- WHAT YOU ARE ASKED TO DO -
A single number is the answer: how many lines of the data hold "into"?

- EXERCISE DATA -
:::

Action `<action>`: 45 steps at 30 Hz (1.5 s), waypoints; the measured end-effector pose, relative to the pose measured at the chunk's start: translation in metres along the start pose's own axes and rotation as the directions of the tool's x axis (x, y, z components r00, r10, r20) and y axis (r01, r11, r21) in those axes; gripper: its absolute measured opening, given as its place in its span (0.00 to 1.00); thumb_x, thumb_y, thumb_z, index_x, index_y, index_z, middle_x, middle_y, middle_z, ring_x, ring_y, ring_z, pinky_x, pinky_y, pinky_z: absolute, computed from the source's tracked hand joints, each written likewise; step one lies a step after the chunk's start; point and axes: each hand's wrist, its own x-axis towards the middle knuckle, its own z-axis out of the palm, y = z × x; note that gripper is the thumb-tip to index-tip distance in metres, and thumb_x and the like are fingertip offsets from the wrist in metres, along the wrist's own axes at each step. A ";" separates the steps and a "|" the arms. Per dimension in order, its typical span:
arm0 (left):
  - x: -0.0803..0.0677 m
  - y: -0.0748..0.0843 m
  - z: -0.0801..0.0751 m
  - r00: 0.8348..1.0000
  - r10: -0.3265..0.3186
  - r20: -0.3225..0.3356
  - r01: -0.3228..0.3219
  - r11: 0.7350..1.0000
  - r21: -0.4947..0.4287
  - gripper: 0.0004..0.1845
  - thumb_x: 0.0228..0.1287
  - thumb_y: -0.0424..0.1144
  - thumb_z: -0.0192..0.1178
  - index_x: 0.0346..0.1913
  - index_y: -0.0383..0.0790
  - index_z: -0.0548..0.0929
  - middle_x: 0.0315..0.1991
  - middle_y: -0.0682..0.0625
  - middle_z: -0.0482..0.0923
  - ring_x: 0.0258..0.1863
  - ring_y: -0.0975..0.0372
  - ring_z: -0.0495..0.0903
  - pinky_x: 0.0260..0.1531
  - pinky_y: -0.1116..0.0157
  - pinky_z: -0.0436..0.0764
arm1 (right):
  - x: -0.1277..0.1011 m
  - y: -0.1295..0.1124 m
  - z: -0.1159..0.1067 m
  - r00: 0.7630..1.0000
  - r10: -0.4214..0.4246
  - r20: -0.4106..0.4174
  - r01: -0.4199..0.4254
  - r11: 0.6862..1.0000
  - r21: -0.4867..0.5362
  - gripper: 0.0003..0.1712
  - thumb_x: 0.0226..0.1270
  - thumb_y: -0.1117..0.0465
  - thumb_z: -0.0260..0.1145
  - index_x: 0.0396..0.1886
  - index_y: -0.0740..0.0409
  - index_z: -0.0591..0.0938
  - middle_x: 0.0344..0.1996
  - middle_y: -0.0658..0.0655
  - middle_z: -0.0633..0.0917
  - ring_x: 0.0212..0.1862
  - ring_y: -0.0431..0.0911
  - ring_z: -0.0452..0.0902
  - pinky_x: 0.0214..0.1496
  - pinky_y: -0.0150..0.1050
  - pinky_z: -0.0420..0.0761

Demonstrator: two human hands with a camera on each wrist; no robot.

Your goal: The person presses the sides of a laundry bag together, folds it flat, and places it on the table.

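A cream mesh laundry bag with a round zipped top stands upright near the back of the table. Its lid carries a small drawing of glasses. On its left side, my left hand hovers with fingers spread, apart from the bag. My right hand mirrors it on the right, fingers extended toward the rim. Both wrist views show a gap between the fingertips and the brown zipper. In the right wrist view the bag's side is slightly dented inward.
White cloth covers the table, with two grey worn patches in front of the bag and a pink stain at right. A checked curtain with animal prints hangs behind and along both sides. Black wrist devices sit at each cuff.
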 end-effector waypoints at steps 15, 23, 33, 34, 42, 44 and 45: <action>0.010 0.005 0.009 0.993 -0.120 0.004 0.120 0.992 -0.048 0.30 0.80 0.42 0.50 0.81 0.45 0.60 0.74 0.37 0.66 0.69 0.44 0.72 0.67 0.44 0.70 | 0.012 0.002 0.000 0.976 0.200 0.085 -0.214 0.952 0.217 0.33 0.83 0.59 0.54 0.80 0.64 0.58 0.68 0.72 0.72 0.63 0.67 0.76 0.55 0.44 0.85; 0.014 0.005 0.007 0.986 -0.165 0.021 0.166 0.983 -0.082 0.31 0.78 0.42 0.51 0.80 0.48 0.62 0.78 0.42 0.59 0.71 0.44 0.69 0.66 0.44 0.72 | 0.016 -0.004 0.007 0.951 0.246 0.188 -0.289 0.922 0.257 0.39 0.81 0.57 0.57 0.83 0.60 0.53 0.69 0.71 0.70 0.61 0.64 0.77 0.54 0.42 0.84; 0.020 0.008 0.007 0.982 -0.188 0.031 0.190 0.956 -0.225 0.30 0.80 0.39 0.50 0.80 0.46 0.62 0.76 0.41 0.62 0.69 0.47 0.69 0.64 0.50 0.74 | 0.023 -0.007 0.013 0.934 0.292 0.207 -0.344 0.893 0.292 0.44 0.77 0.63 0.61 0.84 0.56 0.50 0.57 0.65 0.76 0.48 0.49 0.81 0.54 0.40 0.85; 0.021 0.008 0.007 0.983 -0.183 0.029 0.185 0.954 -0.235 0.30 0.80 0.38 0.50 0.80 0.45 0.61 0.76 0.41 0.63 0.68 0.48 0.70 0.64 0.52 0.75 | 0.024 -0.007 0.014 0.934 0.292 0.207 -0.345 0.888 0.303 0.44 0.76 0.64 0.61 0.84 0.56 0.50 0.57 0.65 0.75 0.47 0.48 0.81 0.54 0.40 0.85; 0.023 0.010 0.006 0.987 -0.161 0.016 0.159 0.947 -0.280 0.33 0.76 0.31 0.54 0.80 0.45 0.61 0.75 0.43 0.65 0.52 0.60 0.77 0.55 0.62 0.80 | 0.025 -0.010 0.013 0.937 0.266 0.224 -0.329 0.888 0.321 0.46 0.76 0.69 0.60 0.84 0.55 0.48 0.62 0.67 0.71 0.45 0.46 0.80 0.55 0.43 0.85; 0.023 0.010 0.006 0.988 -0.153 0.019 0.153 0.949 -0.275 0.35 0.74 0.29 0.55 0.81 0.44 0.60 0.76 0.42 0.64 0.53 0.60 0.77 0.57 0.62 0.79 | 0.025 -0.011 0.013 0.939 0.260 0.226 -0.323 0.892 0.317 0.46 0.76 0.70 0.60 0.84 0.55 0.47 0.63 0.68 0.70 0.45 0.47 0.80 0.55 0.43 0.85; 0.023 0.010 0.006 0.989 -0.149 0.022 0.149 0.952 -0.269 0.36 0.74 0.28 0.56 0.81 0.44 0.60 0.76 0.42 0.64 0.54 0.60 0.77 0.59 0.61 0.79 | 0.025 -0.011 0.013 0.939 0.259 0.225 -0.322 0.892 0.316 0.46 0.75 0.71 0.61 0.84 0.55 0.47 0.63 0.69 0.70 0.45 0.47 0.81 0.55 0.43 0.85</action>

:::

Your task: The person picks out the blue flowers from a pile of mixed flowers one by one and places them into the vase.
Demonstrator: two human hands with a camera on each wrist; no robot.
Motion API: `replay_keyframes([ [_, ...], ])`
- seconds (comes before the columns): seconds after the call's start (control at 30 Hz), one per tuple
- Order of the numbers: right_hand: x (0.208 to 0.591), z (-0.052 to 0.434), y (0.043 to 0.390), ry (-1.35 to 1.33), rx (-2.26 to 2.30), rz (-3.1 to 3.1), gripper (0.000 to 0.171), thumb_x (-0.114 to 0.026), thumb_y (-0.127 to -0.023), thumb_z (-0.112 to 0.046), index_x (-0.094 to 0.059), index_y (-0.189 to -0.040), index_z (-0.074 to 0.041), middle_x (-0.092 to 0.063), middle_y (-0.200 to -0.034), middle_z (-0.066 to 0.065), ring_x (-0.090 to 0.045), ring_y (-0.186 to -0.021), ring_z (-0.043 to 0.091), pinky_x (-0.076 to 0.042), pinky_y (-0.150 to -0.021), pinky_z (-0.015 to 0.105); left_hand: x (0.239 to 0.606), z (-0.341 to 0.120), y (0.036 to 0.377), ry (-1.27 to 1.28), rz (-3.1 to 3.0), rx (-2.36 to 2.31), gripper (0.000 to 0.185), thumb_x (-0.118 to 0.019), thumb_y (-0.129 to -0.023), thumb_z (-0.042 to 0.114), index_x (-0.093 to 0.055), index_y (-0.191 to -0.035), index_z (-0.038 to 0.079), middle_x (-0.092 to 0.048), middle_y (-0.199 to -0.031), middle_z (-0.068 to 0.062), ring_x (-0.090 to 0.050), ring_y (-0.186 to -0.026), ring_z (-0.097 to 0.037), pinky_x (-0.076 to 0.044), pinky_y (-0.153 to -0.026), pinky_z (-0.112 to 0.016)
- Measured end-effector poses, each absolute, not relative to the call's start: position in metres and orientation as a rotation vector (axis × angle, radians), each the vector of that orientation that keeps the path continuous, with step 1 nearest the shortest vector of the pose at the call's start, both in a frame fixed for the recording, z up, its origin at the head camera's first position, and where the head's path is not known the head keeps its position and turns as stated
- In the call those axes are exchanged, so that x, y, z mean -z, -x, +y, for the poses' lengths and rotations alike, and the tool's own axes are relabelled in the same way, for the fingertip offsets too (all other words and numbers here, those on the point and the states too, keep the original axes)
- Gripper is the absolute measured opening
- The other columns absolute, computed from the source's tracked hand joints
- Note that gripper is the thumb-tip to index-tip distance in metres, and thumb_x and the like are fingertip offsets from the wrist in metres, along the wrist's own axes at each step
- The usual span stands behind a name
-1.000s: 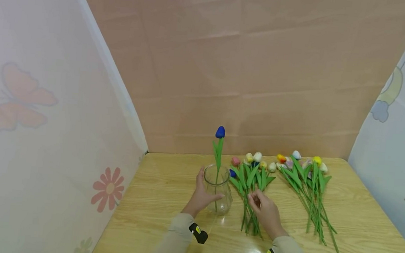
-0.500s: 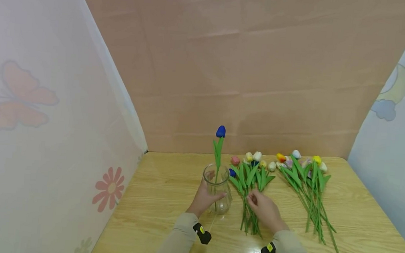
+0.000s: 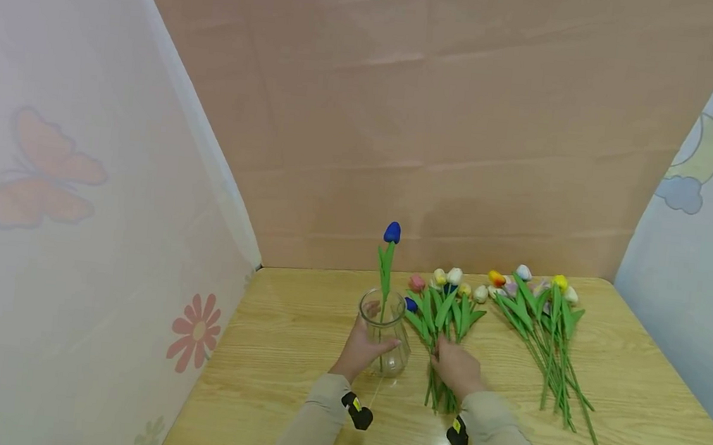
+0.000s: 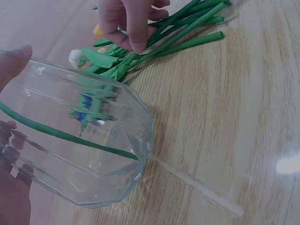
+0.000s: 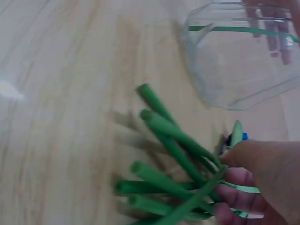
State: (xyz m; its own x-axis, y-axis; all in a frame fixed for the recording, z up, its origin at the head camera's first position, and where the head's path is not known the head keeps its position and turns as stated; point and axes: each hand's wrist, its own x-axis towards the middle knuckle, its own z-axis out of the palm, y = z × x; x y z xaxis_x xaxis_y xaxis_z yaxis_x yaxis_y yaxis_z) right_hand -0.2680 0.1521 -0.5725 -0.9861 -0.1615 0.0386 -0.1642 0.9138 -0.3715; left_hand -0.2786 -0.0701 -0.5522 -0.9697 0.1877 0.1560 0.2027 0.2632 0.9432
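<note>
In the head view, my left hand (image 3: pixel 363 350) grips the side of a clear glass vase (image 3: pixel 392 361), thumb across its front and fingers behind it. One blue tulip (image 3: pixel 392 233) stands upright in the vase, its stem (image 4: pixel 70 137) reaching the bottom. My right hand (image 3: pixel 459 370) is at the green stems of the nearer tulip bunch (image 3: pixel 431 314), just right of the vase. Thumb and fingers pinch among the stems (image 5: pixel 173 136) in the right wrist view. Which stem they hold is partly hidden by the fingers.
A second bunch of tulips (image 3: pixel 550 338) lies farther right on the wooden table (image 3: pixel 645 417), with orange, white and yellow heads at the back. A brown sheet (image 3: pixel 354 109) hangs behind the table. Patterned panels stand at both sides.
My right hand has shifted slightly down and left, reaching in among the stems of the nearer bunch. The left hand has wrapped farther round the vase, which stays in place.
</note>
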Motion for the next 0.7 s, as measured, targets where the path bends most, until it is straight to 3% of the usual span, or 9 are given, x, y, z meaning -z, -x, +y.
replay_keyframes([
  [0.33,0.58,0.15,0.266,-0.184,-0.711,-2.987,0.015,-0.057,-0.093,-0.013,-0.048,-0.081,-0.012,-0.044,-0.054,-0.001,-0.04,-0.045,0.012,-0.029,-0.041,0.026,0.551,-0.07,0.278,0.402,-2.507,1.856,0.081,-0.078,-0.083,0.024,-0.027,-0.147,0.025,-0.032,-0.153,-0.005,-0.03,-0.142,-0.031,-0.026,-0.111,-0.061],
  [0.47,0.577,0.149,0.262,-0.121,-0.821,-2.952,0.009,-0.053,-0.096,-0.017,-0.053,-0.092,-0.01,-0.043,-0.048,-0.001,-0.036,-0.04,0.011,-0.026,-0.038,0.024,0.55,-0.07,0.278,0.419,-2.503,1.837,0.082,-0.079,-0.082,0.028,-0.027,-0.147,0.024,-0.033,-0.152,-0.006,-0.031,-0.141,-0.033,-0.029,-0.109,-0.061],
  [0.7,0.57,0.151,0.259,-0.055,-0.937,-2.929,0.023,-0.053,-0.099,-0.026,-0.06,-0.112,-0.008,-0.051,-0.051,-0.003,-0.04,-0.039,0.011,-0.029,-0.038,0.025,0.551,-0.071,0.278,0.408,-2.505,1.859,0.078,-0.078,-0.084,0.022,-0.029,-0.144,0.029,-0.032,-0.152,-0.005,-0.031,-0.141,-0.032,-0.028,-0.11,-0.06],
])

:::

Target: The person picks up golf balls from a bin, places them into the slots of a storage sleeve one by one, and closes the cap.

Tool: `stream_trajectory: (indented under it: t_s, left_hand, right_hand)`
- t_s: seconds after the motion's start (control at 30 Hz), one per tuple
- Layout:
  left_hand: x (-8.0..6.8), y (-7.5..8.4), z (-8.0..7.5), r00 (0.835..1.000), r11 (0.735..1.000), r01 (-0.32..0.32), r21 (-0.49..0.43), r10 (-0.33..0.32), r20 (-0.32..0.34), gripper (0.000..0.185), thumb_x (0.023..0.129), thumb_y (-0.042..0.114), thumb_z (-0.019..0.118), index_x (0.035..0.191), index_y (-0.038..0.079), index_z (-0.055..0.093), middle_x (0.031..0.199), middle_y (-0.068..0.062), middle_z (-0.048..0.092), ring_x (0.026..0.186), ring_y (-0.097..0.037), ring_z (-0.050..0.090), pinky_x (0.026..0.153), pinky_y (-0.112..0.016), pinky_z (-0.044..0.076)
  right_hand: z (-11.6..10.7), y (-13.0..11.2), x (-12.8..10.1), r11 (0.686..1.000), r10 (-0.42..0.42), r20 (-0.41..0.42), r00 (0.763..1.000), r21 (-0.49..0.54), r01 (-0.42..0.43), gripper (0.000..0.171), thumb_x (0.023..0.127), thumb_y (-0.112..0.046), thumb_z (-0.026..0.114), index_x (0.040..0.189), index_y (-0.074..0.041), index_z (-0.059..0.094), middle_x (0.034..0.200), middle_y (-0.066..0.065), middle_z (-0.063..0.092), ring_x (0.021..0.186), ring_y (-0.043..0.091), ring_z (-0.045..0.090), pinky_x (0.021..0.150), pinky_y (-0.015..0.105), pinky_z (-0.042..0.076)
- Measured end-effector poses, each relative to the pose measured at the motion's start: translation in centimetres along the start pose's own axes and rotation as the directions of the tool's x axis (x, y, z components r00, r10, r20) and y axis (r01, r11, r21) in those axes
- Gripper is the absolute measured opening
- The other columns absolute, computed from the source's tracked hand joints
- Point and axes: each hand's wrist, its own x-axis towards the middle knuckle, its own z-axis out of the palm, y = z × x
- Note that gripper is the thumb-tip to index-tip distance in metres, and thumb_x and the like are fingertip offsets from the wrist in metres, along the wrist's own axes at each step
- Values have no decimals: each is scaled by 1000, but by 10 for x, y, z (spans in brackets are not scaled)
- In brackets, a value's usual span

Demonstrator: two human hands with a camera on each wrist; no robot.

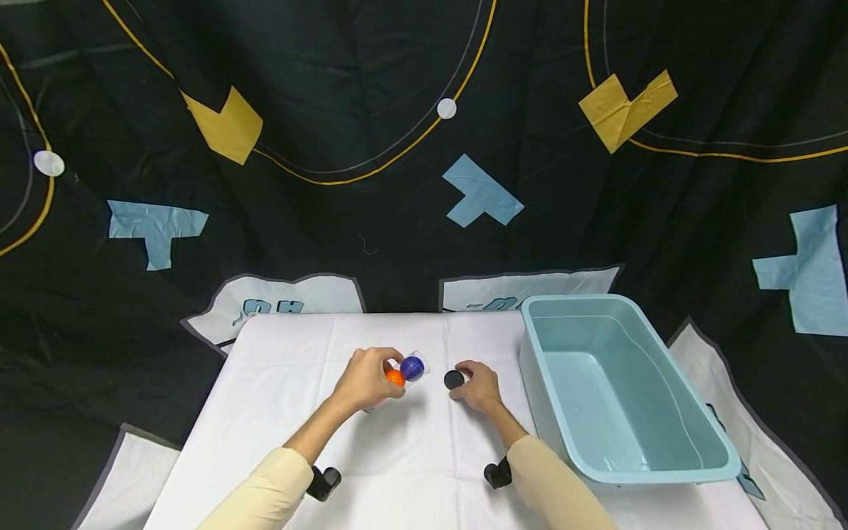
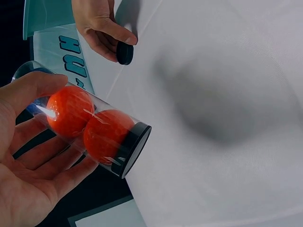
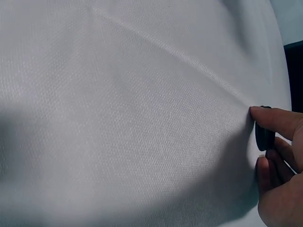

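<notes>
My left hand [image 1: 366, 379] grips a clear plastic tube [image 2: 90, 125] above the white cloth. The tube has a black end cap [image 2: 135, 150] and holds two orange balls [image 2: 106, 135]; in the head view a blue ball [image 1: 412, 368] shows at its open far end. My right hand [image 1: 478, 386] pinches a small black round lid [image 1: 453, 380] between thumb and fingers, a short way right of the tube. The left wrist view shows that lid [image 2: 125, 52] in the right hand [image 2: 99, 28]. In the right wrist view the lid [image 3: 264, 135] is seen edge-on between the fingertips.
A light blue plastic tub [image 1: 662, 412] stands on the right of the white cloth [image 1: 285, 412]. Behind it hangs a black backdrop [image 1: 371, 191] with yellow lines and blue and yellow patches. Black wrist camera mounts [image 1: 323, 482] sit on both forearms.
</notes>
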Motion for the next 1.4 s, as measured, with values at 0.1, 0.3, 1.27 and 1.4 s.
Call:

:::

- ANSWER BOX -
2